For now, I have hard coded ten parallel steps but its waste of resources if the queue size is less than 2000.
"CheckSize": {
"Type": "Choice",
"Choices": [
{
"Variable": "$.Payload.size",
"NumericGreaterThan": 2000,
"Next": "invoke_lambda"
},
{
"Variable": "$.Payload.size",
"NumericLessThan": 2000,
"Next": "Wait30s"
}
],
"Default": "Wait30s"
},
AWS Step Functions does not appear to be the best tool in your scenario. I think you should be using one of the SQS metrics available for CloudWatch. It should be ApproximateNumberOfMessagesVisible in your case. You can create an alarm if ApproximateNumberOfMessagesVisible >= 20,000. Action for that alarm would probably be SNS topic to which you can subscribe a Lambda function. In the Lambda function you can asynchronously invoke your Lambda function 10 times that is supposed to clear down the queue.
Check out AWS docs for creating a CloudWatch alarm for SQS metric
Using Step Functions:
If you want to do it with Step Functions then I don't think you need any Condition check in your state machine definition. All you need is to pass the $.size to a Lambda function and put the condition in that Lambda function. If size >= 20000 then asynchronously invoke queue processing function 10 times else 1.
AWS Step Functions now supports dynamic parallelism, so you can optimize the performance and efficiency of application workflows such as data processing and task automation. By running identical tasks in parallel, you can achieve consistent execution durations and improve utilization of resources to save on operating costs. Step Functions automatically scales resources in response to your input.

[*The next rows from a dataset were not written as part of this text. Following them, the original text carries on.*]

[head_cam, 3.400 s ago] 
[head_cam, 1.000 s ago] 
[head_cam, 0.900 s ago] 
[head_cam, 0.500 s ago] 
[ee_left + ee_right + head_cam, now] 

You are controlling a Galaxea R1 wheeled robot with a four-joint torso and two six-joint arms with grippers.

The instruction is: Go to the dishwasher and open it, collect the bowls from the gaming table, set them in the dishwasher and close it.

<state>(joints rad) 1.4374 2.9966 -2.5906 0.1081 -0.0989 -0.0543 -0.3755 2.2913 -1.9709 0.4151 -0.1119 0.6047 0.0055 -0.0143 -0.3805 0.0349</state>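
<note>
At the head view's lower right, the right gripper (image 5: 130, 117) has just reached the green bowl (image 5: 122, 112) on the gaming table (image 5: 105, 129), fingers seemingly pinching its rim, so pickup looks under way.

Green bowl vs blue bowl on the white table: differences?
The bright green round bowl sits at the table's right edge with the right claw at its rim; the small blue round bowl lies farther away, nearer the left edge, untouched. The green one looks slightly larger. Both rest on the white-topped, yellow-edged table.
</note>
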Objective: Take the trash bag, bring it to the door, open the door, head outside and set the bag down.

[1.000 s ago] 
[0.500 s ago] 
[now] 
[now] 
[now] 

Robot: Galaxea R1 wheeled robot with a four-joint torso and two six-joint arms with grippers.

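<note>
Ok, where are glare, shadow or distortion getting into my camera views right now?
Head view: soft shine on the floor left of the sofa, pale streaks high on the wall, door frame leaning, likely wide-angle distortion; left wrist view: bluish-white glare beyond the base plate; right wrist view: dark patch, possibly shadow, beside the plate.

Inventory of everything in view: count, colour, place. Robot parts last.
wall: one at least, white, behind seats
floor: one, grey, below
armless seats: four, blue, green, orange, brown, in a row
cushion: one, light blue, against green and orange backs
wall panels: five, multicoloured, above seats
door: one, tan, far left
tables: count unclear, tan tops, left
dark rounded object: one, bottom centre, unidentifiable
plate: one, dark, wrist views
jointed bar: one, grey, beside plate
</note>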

https://docs.aws.amazon.com/step-functions/latest/dg/amazon-states-language-map-state.html
https://aws.amazon.com/about-aws/whats-new/2019/09/aws-step-functions-adds-support-for-dynamic-parallelism-in-workflows/
Not diving deep into the solution that you have come up with and focusing on providing guidance on your question
So, If you see, you have answer the question yourself. The simplest solution is to make one more step called invoke10Lambdas and use it from your choice. Pseudo code for your step function would look something like this.
....
....
"CheckSizeAndDivert": {
"Type": "Choice",
"Choices": [
{
"Variable": "$.Payload.size",
"NumericGreaterThan": 20000,
"Next": "invoke_10_lambdas"
},
{
"Variable": "$.Payload.size",
"NumericGreaterThan": 2000,
"Next": "invoke_lambda"
}
],
"Default": "Wait30s"
},
"invoke_10_lambdas": {
// This is your parallel step.
...
Next:"whatever next(i believe it is Wait30)"
},
"invoke_lambda": {
...
// This is your single lambda step.
...
Next:"whatever next(i believe it is Wait30)"
},
...
...
SQS now supports using Lambda as a EventSourceMapping so the recommendation would be to have AWS directly take control of this and scale lambdas as necessary.

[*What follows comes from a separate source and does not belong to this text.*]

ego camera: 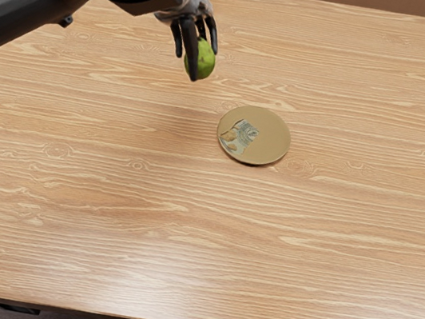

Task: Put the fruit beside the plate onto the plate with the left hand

Example CloudFormation template would be
"EventSourceMapping": {
"Type": "AWS::Lambda::EventSourceMapping",
"Properties": {
"BatchSize": 10,
"Enabled": true,
"EventSourceArn" : { "Fn::GetAtt" : ["SQSStandupWork", "Arn"] },
"FunctionName" : {
"Fn::Join": [
":", [
{ "Fn::GetAtt" : ["LambdaFunction", "Arn"] },
"production"
]
]
}
}
}
If you are really set on using a step function to drive this forward, you can create another choice on top of what you currently have
A - execute in parallel 1 lambda (A1 => stop) + a checker (B)
B - call lambda and check the size return Wait30 (B1 if size is less than 2000), return Parallel if size is > 20000 (B2)
B1 - wait 30 and then NEXT: A
B2 - Have a parallel with 9 lambdas (since the 10 is A) => NEXT: A
Additional alternatives are:
CloudWatch event to schedule triggering every 30seconds
trigger the 10 parallel lambda functions directly from a separate lambda. A lambda could check the size and then directly call the other lambdas in ASYNC. since it doesn't matter what the result is, since we'll check again in 30 seconds the step function will retry.
The biggest problem with your suggested approach is that the step function has a 1 year limit, so unless you are sure the queue will be drained within a year you'll have a problem when you get to the end. Even if you set it up to retrigger a new step function, you'll be paying a lot of unnecessary step transitions (step functions are not the cheapest.)